### Task instructions
Without the images, repeat every line of the listing verbatim.

### Supplied data

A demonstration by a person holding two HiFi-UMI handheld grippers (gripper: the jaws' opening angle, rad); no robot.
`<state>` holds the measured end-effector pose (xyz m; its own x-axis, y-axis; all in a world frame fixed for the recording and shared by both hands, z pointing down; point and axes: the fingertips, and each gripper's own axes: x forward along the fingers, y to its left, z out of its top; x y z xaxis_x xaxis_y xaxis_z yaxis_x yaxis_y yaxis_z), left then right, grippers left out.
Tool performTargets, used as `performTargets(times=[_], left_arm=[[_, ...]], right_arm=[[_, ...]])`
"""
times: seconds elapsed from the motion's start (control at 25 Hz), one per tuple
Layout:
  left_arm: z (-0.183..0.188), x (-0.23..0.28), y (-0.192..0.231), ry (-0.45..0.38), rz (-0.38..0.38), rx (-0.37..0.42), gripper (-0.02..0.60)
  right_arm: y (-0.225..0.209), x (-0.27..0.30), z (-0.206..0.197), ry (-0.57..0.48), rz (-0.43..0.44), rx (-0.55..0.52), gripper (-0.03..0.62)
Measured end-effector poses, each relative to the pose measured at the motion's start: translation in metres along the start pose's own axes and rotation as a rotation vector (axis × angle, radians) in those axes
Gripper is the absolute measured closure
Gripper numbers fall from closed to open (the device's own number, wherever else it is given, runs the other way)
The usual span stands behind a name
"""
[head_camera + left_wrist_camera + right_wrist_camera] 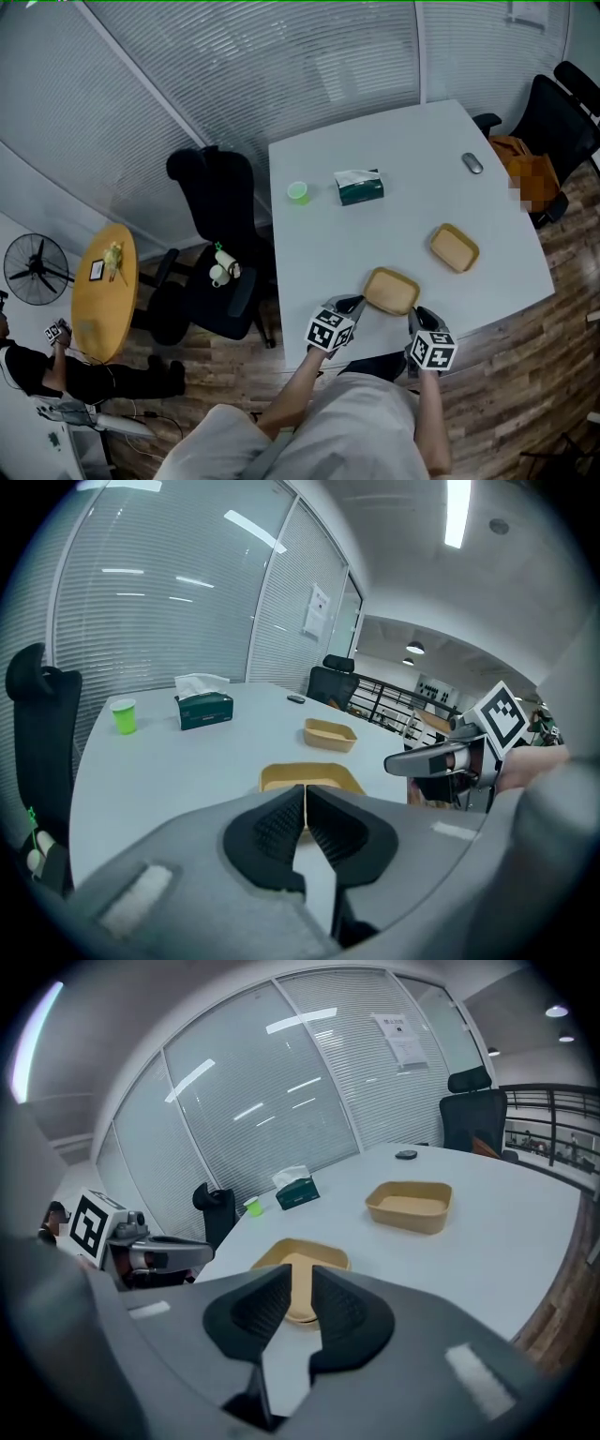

### Answer to this exercise
A demonstration by a person holding two HiFi-UMI handheld grippers (gripper: the jaws' opening angle, rad); no robot.
`<state>` holds the measured end-effector pose (xyz m; its own x-axis, y-axis; all in a world frame fixed for the recording and shared by both hands, z pointing down; point and axes: the fingertips, and each gripper's own axes: x forward along the fingers, y to its left, z out of its top; x y z xaxis_x xaxis_y xaxis_z yaxis_x yaxis_y yaxis_z), left then right, grippers left out.
Tool performTargets, used as `performTargets(times=[_], left_arm=[[_, ...]], right_arm=[[_, ...]])`
"""
times: seconds elapsed from the motion's start (control at 25 Hz), one per tuple
Layout:
  left_arm: z (-0.183..0.188), x (-0.23..0.28), y (-0.192..0.231), ry (-0.45..0.38), rz (-0.38..0.38), rx (-0.37..0.42), gripper (-0.02..0.60)
  right_arm: y (-0.225..0.209), x (-0.27..0.30), z (-0.206..0.197), ry (-0.57..0.48), rz (-0.43..0.44), rx (-0.55..0.52), gripper (-0.03..0.62)
Measured end-effector poses, each relative to the pose measured at the motion's start: translation in metres along the start pose's own axes and rotation as a rotation vector (axis × angle, radians) in those axes
Gripper is the absolute measured closure
Gripper numbers fall from closed to open (the device's own number, wherever else it is given, runs the other way)
The usual span stands behind a name
"""
[head_camera + left_wrist_camera + right_wrist_camera] 

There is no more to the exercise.